[Directions]: Find every line of the records that has "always" and return it.
Segment Start: Input material
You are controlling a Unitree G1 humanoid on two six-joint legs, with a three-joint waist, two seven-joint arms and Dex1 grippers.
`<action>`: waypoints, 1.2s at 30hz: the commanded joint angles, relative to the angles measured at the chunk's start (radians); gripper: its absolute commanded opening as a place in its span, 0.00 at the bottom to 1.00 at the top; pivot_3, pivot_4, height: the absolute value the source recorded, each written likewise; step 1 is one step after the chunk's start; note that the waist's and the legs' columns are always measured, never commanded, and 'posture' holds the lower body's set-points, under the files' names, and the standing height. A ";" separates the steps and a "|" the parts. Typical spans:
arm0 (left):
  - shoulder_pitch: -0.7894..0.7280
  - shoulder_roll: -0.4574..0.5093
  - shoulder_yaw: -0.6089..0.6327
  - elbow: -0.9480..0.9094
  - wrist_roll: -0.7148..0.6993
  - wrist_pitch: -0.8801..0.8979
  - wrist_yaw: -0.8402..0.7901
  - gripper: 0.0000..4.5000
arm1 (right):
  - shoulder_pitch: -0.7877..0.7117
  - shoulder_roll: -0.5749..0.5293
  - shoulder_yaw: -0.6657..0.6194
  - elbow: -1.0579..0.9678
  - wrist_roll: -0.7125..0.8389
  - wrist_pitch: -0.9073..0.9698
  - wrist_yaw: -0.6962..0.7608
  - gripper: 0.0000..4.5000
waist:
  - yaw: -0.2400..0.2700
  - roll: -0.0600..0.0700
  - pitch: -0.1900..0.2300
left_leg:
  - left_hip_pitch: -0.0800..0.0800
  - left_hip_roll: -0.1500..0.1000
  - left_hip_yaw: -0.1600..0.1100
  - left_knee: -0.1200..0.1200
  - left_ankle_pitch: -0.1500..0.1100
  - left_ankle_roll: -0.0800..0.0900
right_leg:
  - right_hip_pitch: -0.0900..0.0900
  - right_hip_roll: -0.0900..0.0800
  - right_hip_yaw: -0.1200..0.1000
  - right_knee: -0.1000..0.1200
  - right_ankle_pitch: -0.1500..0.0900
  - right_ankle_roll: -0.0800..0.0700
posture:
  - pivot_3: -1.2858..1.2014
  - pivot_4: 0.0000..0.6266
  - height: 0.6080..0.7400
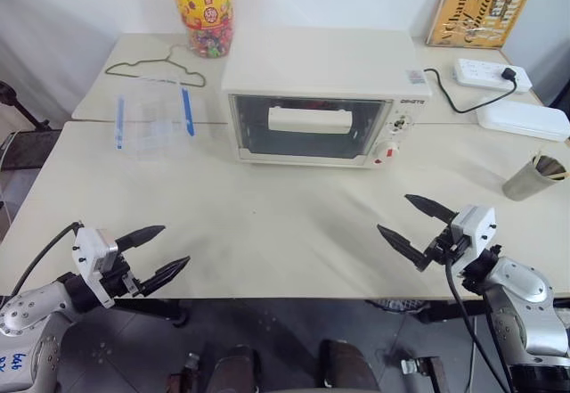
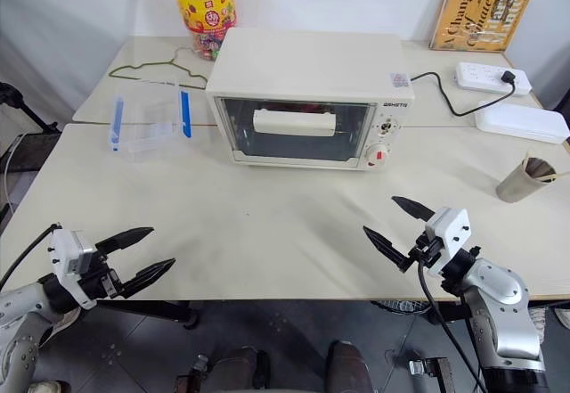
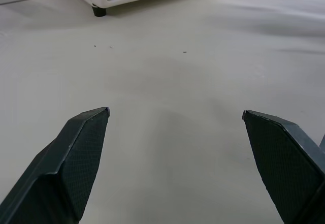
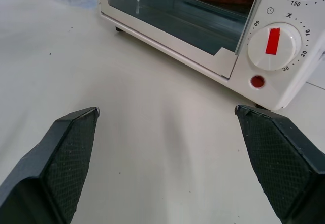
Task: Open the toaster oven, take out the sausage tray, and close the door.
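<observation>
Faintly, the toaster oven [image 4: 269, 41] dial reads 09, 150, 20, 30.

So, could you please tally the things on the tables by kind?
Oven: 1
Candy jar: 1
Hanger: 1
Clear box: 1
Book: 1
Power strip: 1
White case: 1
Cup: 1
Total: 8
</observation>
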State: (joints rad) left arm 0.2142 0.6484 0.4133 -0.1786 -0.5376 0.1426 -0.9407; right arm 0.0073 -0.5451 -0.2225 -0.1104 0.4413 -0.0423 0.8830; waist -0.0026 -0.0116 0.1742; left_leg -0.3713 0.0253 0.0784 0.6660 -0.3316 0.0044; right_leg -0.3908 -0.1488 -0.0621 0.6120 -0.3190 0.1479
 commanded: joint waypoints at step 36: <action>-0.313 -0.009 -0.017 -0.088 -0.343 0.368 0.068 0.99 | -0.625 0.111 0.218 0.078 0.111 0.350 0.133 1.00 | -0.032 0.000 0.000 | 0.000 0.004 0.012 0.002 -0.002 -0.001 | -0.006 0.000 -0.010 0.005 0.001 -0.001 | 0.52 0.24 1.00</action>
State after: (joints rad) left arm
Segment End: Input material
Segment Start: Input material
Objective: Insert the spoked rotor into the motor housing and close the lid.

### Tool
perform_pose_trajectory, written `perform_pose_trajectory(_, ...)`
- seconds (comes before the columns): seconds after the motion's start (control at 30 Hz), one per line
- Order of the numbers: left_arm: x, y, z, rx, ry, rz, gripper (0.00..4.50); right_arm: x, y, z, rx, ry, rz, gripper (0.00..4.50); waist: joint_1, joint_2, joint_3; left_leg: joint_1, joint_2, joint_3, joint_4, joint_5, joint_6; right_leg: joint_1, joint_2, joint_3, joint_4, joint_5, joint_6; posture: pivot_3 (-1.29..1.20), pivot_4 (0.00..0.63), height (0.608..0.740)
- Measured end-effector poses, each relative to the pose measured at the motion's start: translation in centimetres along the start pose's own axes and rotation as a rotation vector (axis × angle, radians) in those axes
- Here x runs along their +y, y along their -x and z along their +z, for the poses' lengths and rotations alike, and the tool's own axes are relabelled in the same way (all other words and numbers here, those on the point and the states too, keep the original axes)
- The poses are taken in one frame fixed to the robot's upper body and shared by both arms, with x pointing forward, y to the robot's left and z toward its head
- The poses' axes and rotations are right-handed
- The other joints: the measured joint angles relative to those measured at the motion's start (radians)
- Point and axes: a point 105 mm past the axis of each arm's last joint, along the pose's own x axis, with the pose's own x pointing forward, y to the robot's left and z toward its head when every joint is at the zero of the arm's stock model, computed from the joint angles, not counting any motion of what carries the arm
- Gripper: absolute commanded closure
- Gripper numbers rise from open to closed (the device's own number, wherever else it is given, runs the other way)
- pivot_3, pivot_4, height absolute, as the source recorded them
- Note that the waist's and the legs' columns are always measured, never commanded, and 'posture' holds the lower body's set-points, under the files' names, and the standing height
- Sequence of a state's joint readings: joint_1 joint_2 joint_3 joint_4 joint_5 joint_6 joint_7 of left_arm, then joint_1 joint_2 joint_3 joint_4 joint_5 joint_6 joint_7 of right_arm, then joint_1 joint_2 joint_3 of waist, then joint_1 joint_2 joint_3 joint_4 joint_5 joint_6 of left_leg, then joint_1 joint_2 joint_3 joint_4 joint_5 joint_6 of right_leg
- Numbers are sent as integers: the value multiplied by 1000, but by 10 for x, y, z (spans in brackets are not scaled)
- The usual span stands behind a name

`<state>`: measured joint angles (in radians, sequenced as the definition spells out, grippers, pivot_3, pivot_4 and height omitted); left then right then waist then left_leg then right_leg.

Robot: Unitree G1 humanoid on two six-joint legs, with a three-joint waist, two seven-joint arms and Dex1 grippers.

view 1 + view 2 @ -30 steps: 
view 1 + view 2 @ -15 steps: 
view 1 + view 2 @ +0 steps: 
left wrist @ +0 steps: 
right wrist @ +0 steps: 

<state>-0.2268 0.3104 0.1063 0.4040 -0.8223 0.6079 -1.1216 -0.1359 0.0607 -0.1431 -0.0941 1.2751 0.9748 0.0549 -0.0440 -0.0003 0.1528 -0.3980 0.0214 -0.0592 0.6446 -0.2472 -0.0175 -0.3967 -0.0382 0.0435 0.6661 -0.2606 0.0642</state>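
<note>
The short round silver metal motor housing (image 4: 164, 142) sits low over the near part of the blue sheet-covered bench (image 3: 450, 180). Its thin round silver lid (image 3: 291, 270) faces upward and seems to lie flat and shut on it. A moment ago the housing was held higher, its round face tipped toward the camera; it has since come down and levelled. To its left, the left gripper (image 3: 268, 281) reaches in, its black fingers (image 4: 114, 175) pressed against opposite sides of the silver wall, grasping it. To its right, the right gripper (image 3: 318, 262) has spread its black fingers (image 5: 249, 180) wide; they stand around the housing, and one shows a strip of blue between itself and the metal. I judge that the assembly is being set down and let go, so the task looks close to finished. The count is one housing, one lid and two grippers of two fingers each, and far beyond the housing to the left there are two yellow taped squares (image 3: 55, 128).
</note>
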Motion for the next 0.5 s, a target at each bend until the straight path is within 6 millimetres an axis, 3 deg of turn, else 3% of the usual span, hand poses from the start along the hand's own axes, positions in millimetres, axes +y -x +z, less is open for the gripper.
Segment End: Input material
[Task result]:
`<action>`: waypoints, 1.2s at 30hz: the commanded joint angles, relative to the angles measured at the chunk's start (radians); gripper: its absolute commanded opening as a place in its span, 0.00 at the bottom to 1.00 at the top; pivot_3, pivot_4, height: the absolute value the source recorded, each written likewise; step 1 is one step after the chunk's start; note that the waist's and the legs' columns are always measured, never commanded, and 'posture' holds the lower body's set-points, under the files' names, and the standing height. A ";" separates the steps and a "|" the parts. Typical spans:
- Note that the waist's and the legs' columns are always measured, never commanded, and 'posture' holds the lower body's set-points, under the files' names, and the standing height

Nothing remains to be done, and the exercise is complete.